LOUIS DANIEL ARMSTRONG - Armstrong Karizmatik ve Yenilikci bir müzisyendi. Müzikal yeteneği ve renkli kişiliğiyle işlenmemiş bölgesel dans müziği halindeki caz müziğini popüler bir
sanat biçimine dönüştürdü. Muhtemelen 20 nci yüzyılın en ünlü caz müzisyenidir. İlk ününü trompetçi olarak kazandı. Ancak kariyerinin sonlarına doğru asıl tanındığı olan vokalist ve en etkili caz şarkıcılarından bir olmasıydı.
Armstrong 4 Ağustos 1901 de New Orleans Louısanada fakir bir Ailenin ferdi olarak doğdu.
Gençliği yoksulluk içinde şehir merkezinin dışında New Orleansta geçti.
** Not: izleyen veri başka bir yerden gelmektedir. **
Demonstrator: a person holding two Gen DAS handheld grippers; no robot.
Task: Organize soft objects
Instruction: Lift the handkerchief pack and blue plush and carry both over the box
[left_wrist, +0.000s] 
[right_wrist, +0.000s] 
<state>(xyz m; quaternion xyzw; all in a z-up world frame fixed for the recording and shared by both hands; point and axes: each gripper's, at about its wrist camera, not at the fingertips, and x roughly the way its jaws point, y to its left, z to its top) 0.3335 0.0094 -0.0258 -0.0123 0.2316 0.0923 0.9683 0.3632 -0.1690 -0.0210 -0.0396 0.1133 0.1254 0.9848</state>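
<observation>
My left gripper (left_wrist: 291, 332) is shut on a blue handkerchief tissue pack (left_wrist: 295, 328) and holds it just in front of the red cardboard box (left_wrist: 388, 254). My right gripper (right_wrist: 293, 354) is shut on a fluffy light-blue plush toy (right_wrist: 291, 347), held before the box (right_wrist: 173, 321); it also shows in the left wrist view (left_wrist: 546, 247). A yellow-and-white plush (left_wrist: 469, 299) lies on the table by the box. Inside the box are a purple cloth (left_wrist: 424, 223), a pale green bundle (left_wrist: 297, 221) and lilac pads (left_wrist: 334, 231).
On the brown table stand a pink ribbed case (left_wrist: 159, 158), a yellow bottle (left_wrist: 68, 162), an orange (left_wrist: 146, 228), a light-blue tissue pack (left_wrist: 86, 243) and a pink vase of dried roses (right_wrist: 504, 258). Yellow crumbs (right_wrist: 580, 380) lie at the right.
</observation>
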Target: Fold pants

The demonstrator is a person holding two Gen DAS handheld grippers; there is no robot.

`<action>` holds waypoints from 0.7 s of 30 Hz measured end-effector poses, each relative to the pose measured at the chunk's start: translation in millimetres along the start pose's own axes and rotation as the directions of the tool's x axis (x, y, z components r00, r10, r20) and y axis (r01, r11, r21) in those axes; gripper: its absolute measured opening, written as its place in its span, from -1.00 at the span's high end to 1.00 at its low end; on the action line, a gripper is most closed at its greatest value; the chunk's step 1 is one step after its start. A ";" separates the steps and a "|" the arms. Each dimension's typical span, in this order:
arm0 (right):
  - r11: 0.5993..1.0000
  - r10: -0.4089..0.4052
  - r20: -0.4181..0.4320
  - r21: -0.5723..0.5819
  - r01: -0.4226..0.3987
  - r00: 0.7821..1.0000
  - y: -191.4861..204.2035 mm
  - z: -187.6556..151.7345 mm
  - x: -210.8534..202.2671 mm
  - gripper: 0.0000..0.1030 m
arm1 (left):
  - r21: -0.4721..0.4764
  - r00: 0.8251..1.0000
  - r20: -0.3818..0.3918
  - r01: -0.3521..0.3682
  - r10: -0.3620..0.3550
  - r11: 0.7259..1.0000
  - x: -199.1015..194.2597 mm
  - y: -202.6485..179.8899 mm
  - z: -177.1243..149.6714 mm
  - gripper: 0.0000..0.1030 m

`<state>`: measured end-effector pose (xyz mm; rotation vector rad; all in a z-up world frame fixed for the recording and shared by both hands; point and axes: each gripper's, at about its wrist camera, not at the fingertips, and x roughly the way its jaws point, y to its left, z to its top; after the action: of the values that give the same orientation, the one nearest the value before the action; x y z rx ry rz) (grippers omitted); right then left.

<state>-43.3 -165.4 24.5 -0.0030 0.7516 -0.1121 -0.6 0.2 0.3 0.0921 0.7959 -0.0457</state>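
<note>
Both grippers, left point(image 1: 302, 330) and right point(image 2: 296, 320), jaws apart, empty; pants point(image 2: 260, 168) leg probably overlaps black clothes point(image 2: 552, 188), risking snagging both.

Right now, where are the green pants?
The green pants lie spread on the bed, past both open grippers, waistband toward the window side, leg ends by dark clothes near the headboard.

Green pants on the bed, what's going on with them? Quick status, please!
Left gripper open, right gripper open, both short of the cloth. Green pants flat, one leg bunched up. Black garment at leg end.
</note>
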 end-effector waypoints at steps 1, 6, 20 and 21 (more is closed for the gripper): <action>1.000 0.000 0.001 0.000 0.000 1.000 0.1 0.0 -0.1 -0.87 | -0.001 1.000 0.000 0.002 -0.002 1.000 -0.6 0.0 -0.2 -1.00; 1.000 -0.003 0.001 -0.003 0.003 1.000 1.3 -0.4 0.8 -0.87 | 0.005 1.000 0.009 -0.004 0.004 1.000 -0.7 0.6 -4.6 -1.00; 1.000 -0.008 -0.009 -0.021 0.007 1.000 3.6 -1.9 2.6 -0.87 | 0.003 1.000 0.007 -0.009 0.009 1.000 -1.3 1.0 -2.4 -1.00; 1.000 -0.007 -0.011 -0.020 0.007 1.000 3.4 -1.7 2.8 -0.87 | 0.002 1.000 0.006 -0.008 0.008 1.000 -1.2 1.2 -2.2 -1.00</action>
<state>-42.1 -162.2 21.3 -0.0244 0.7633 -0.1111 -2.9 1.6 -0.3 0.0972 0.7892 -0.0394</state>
Babası William Armstrong ( 1881 - ? ) Louis küçük bir çocukken evi terk etmişti. Annesi Mary Albert Armstrong ( 1886 - 1942 ) onu ve küçük kız kardeşi Beatrıce Armstrong Colinsi ( 1903-1987 ) Büyükanneleri Josephine Armstrongun himayesine bıraktı. İlk kez kornet çalmayı New Orleans Home For Colored Waifs adlı Müzik gurubunda öğrendi. ( İlk kornetini Kornofskys adlı göçmen bir rus yahudisi Aileden aldığı borç parayla almıştı ) Bu arada birçok defalar kurallara uymadığı için problem yaşadı. Hatta yeniyıl kutlamalarında babasının silahını havaya ateşlemesi polis kayıtlarına geçti.Gençliğinde şehrin sık rastlanır bando gösterilerini takip etti ve her fırsat bulduğunda eski müzisyenleri dinledi. Bunk Johnson, Buddy Petit, hepsinin ötesinde kendisine akıl hocalığı yapan ve neredeyse bir baba figürü oluşturan Joe (King) Oliverden öğrenimini sürdürdü. Daha sonraları Bandolarda ve New Orleansın Nehir Gemilerinde çalıştı.
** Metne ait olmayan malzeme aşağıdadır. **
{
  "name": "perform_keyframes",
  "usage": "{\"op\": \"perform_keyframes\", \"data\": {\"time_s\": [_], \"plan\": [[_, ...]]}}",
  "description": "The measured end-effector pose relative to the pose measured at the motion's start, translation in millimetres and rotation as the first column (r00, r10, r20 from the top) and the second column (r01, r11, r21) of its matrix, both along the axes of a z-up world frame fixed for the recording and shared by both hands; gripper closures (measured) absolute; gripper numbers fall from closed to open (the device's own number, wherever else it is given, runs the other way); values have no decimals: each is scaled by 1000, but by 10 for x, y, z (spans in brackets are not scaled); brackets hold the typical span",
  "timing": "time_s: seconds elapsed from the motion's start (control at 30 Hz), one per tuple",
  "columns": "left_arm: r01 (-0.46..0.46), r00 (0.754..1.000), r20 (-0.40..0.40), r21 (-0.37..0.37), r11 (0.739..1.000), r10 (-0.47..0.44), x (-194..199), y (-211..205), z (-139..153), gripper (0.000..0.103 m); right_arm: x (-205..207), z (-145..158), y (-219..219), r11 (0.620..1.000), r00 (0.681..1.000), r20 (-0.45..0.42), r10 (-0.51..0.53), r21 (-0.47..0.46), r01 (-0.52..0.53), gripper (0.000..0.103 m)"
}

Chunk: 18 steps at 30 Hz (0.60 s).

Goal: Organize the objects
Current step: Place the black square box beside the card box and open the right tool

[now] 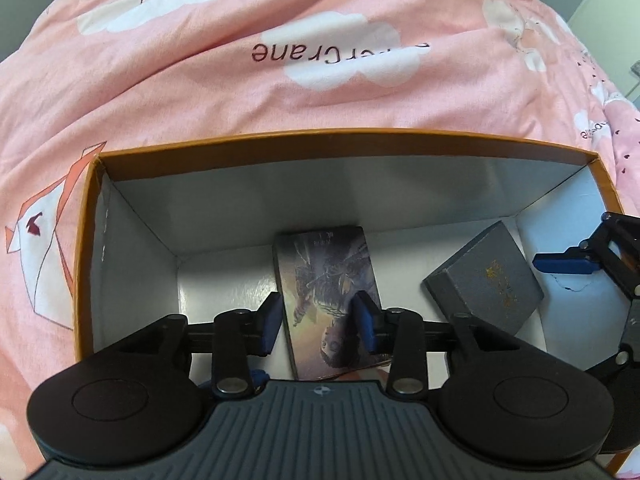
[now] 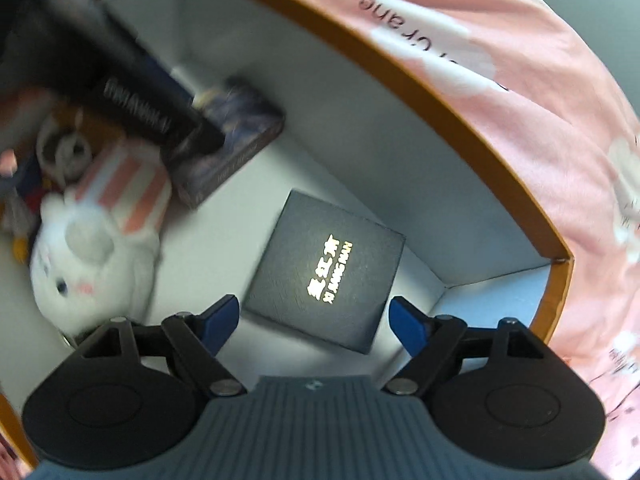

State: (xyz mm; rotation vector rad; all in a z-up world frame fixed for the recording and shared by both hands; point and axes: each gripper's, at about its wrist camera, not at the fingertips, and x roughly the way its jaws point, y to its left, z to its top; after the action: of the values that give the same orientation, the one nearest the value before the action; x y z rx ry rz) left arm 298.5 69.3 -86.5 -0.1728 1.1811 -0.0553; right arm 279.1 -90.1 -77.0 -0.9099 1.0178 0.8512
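An orange-rimmed cardboard box [image 1: 304, 138] with a white inside stands on a pink bedsheet. On its floor lies a flat picture box [image 1: 320, 268]. My left gripper [image 1: 320, 322] hovers just over it, jaws open, pads not pressing on it. To the right lies a dark grey box with gold lettering [image 2: 328, 272]. My right gripper [image 2: 316, 322] stands wide open over its near edge, both blue pads clear of it. The grey box [image 1: 484, 280] and one blue finger [image 1: 564, 266] of the right gripper also show in the left wrist view.
A white plush rabbit [image 2: 92, 256] with a pink-striped part lies in the box's left end beside small blurred toys. The left tool's dark body [image 2: 132, 92] crosses above the picture box [image 2: 240, 128]. The pink sheet [image 1: 280, 80] surrounds the box.
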Motion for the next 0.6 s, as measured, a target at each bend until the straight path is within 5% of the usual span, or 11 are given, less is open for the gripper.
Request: {"op": "perform_keyframes", "data": {"time_s": [0.07,0.2,0.3,0.6], "plan": [[8,1000,14,-7,1000,-8,4,2,4,69,-34,-42,2,999,999,24,29,-35,-28,22],[1,1000,8,-56,998,0,32,20,-1,76,39,-101,-33,998,1000,6,-23,-51,23,49],[-10,1000,1,-81,997,10,45,3,-12,78,126,-88,-90,996,996,-23,-84,-16,84,58],[-93,996,-29,-138,986,90,69,43,-39,82,166,5,-52,995,996,-46,-83,55,85,66]]}}
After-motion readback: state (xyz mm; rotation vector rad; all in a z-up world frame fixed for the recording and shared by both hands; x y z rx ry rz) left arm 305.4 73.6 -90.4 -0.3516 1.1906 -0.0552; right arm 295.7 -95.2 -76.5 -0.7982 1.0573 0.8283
Seyahat etmeye Missisipi nehrinde aşağı yukarı turlayan bir vapurda,tanınmış ( Fate Marable ) adlı gurupla başladı.Marable ile geçirdiği bu dönemi daha sonra kendisine yazılı anlaşmalarla çalışma konusunda daha geniş bir deneyim kazandırdığı için ( Üniversiteye gitmek ) olarak tanımladı. Joe Oliver 1919 da Şehirden ayrıldığında Armstrong Kid Ory's Band adlı Şehirde en taze hareketrli caz gurubu olarak kabul edilen gurupta Oliverin yerini aldı.
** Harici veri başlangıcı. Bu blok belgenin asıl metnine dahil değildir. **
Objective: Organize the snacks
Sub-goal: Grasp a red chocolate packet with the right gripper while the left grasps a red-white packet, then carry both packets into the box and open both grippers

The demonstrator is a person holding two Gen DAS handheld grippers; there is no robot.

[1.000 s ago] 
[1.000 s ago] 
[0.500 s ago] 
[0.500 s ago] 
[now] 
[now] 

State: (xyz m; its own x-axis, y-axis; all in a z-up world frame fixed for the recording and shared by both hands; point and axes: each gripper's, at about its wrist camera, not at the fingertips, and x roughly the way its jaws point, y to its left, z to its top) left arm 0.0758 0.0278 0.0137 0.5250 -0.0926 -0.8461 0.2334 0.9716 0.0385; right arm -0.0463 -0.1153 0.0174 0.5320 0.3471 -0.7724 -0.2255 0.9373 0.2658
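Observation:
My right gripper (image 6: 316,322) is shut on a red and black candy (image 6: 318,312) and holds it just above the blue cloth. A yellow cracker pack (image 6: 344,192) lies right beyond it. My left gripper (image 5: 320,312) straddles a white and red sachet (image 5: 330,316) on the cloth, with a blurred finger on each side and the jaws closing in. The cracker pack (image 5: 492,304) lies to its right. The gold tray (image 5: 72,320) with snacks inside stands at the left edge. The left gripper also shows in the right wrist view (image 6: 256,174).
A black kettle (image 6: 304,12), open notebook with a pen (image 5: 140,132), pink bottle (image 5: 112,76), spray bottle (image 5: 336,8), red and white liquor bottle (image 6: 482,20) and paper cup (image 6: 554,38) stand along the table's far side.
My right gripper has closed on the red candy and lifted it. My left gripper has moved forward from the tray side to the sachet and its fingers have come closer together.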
1922 de Armstrong kendisini davet eden Joe (King) Oliverin yanına gitti. ve onun Creole jazz Band adlı gurubuna katıldı. 1920 lerde Chicago Caz Müziğin Merkeziyken Chıgago daki en iyi
ve en etkili gurubuydu. Armstrong 1923 te Oliverin gurubunda ikinci kornet olarak çalarken bazı sololar dahil olarak ilk kayıtlarını yaptı. Armstrong Oliver ile çalışmaktan mutluydu. Ancak karısı Piyanist Lil Hardin Armstrong onu adının afişlerde daha göz alıcı bir sırada olmaya çabalaması
için zorladı. Bunun üzerine 1924 yılında Oliver ile dostca ayrıldılar. ve Armstrong o zamanın en
ünlü Afrikan-Amerikan gurubu Fletcher Henderson Orkestrasıyla çalmak için Newyork a gitti.
Armstrong Trompetini kendi bölümündeki diğer müzisyenlerle daha iyi bir uyum haline getirdi.
Bu dönem boyunca bir yandan da New Orleanstan eski bir dostu,Piyanist Clarence Williams
ile birçok kayıtlar yaptı. Bunlara ikinci küçük caz gurupları ve Blues şarkıcılarına eşlikleri dahildir.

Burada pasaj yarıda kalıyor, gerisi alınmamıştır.